I didn't know what den trees were so I looked it up.


" Den trees are those large, standing trees that are used by animals for nesting, roosting, cover, food supply and other critical functions."


http://washtenawcd.org/you/dentrees.php


----------



## hunter63 (Jan 4, 2005)

blufford said:


> I didn't know what den trees were so I looked it up.
> 
> 
> " Den trees are those large, standing trees that are used by animals for nesting, roosting, cover, food supply and other critical functions."
> ...


Thanks for clearing that up, I was wondering if it was a miss print:
"Dem" trees; as in "Dem trees ov'r yonder be needen to come down"


----------



## CowgirlGloria (Jun 19, 2008)

Northern Ontario is a tad further north than I've ever been, so I'll leave it to those in your area to comment on whether 15 cords is reasonable. It sounds like a vast amount of fuel for heating a home, but I live in the Midwest, far, far to the south by comparison to you.

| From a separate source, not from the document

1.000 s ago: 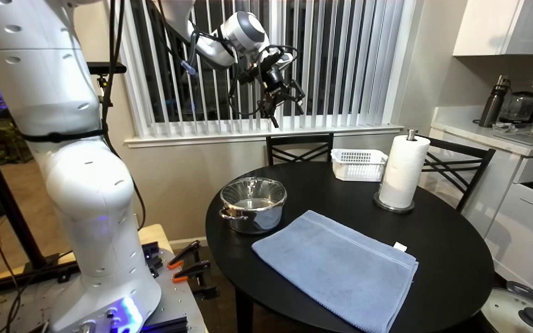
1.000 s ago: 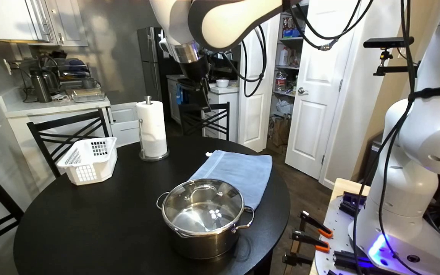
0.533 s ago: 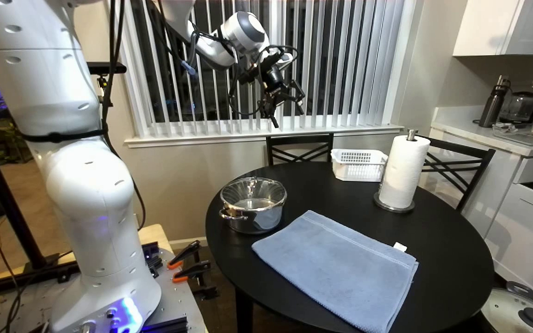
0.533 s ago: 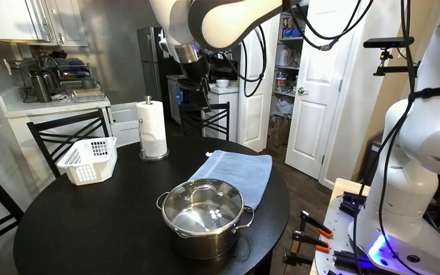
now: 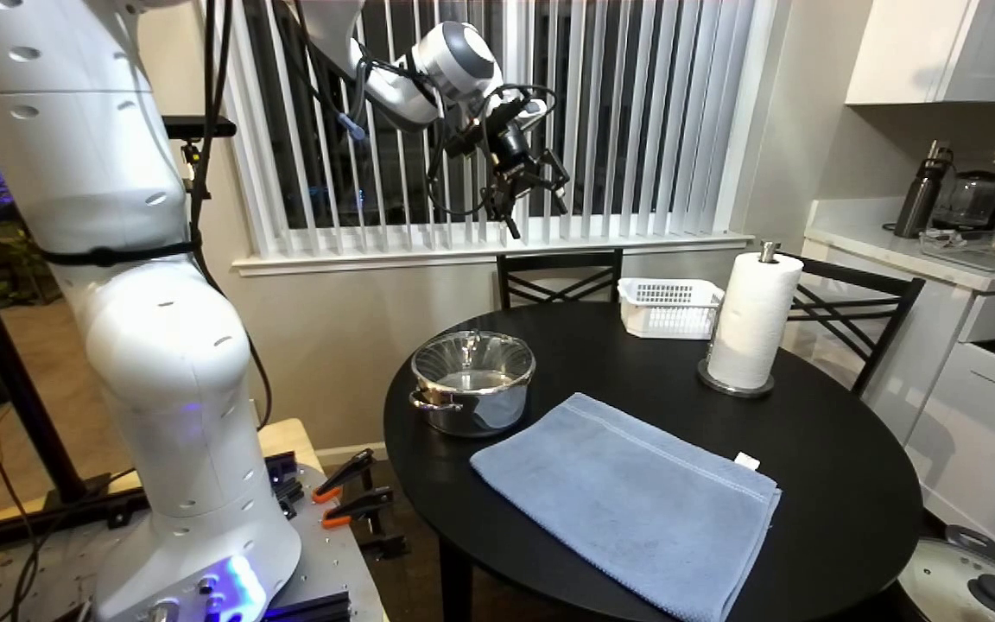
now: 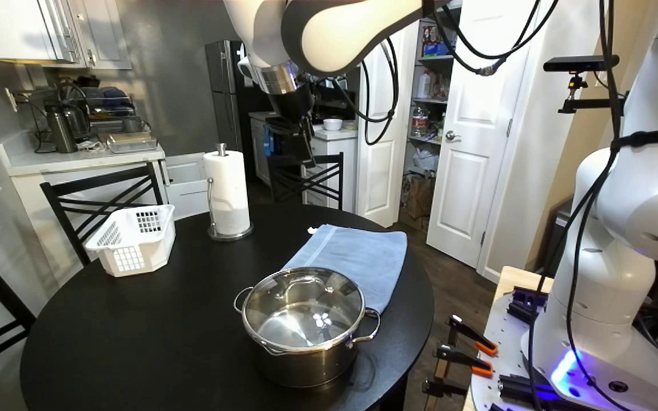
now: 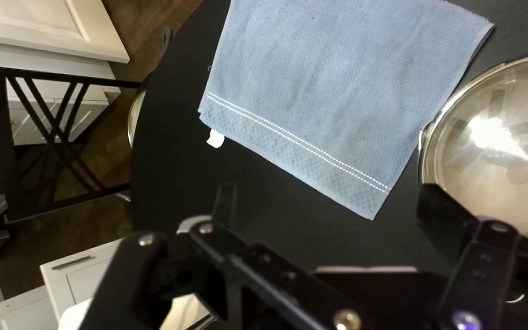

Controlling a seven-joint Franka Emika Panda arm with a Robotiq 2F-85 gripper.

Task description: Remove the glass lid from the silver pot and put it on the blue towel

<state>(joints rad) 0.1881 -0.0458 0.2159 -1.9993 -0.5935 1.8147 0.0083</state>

If I were you, and IF the tree is even available up north, I would look for the highest BTU wood available to me. Around here, it is hedge (aka osage orange, hedge apple and probably a lot of other names). That stuff burns so hot it will ruin some stoves, but it takes a lot less hedge to heat a house than some of the other woods. So, I'd go with the highest BTU wood available to you, whatever the species. Avoid gopher wood (put in one load and go 'fer another load because it'll burn so fast).

~ Cowgirl


----------



## big rockpile (Feb 24, 2003)

We will cut live trees to let in more light so we will have thicker browse.I got 5 acres of mature trees my wife won't touch.Advisor from the Conservation Department agreed with her.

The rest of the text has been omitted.